Segundo a síntese económica de conjuntura de abril hoje publicada pelo Instituto Nacional de Estatística (INE), o indicador de clima económico «recuperou ligeiramente em abril, fixando o valor mais elevado desde outubro de 2010», enquanto o indicador de atividade económica «voltou a aumentar em março, atingindo o máximo desde agosto de 2010».

Em março, a informação proveniente dos Indicadores de Curto Prazo (ICP) revelou «uma diminuição homóloga da atividade económica nos serviços, na construção e obras públicas e na indústria».

Já o indicador quantitativo do consumo privado apresentou «um crescimento homólogo mais expressivo em março, refletindo o aumento do contributo positivo de ambas as componentes, sobretudo da componente de consumo duradouro».

No mês de março, o indicador de Formação Bruta de Capital Fixo (FBCF) registou uma diminuição «ligeiramente mais acentuada, devido ao contributo positivo menos expressivo da componente de material de transporte».

Relativamente ao comércio internacional de bens, em termos nominais, as exportações e importações desaceleraram, registando variações homólogas de 1,7% e 6,0% em março (que comparam com 5,2% e 7,5% no mês anterior, respetivamente).

Segundo nota o INE, não considerando médias móveis de três meses, as exportações nominais de bens registaram uma redução homóloga de 1,3% em março.

Em abril, o Índice de Preços no Consumidor (IPC) apresentou uma queda homóloga mensal de 0,1% (-0,4% em março), apresentando taxas de -1,0% na componente de bens (-0,8% nos dois meses anteriores) e de 1,0% na de serviços, mais 0,8 pontos percentuais (p.p.) do que em março.

A taxa de variação homóloga mensal do Índice Harmonizado de Preços no Consumidor (IHPC) manteve-se idêntica à do IPC nos últimos cinco meses e inferior em 0,8 p.p. à da área euro em abril (inferior em 0,9 p.p. em março).
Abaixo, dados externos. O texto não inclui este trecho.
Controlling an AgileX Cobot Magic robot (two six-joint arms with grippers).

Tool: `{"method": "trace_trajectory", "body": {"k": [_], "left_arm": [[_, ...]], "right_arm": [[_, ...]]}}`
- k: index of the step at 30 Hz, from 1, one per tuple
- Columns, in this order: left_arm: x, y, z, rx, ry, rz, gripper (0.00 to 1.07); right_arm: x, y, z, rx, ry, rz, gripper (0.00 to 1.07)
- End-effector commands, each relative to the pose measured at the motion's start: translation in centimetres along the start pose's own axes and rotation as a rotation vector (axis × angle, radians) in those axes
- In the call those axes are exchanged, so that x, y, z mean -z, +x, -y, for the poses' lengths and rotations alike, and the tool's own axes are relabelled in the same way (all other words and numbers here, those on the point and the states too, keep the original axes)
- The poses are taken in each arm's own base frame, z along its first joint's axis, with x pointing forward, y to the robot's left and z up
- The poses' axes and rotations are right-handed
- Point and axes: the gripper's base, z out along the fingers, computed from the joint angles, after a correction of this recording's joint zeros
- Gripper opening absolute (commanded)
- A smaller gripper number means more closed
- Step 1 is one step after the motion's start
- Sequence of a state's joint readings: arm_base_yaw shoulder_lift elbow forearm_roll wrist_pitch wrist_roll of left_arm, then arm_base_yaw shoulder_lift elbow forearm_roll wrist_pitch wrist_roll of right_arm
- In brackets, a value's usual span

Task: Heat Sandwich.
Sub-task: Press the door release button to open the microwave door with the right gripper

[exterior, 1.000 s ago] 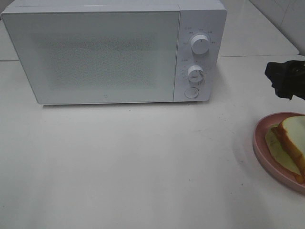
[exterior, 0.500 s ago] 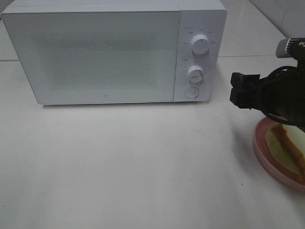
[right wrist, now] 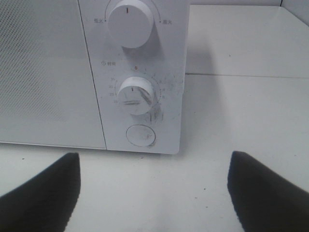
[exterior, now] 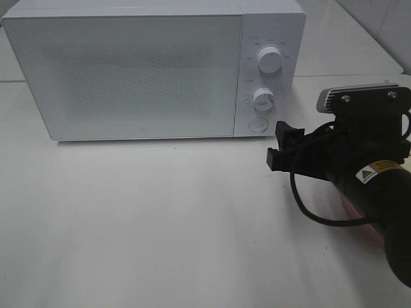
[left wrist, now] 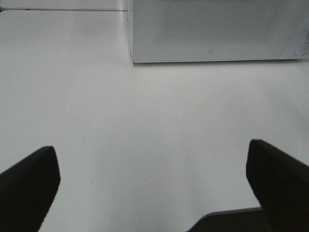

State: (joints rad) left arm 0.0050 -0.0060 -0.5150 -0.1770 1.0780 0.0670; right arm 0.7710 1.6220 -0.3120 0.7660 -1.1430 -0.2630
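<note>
The microwave (exterior: pixel 141 70) is standing with its door (exterior: pixel 128 74) shut, so the step in hand is probably getting that door open before any heating. The right arm (exterior: pixel 379 179) is reaching in toward the microwave's control panel. The right tool (exterior: pixel 277 145) is hanging released and empty just in front of the panel's lower corner, with its jaws standing apart. It is facing the round button (right wrist: pixel 140 136) at the bottom of the panel – most likely the door release. To do this well, the tool should be narrowing or offering one fingertip, meeting the button squarely and pressing straight into the microwave rather than glancing off. The desk (exterior: pixel 160 224) in front of the microwave is lying bare. The left tool (left wrist: pixel 154 188) is hovering over it before the microwave's door side, spread wide and gripping nothing. It may need to stay out of the door's swing. The sandwich is not showing in any view. Only a faint pinkish edge, perhaps the plate (exterior: pixel 347 204), is peeking from under the right arm, off the microwave's panel side. Just above the button the lower knob (right wrist: pixel 136 95) is sitting close – a stray finger could be nudging it – with the upper knob (right wrist: pixel 130 21) beyond.
</note>
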Motion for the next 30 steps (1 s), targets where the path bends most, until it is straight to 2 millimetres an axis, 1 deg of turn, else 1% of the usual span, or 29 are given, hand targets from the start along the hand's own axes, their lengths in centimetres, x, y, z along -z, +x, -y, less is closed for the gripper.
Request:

A síntese do INE reporta ainda uma taxa de desemprego de 15,1% no primeiro trimestre (15,3% no trimestre anterior) e variações homólogas de 1,7% e 3,2% (0,7% e 1,9% no quarto trimestre) no emprego total e no emprego por conta de outrem, respetivamente.

Em Portugal, de acordo com a estimativa rápida, o Produto Interno Bruto (PIB) registou um crescimento homólogo em volume de 1,2% de janeiro a março, após a variação de 1,5% no quarto trimestre de 2013, enquanto a variação em cadeia foi -0,7% no primeiro trimestre (0,5% no último trimestre de 2013).

Em termos homólogos, a população ativa diminuiu 1,3% até março (variação de -1,1% no último trimestre de 2013).

Na área euro (AE), os indicadores de sentimento económico e de confiança dos consumidores voltaram a aumentar em abril, tendo os preços das matérias-primas e do petróleo apresentado variações em cadeia de 1,2% e 0,3% (3,7% e -2,5% em março), respetivamente.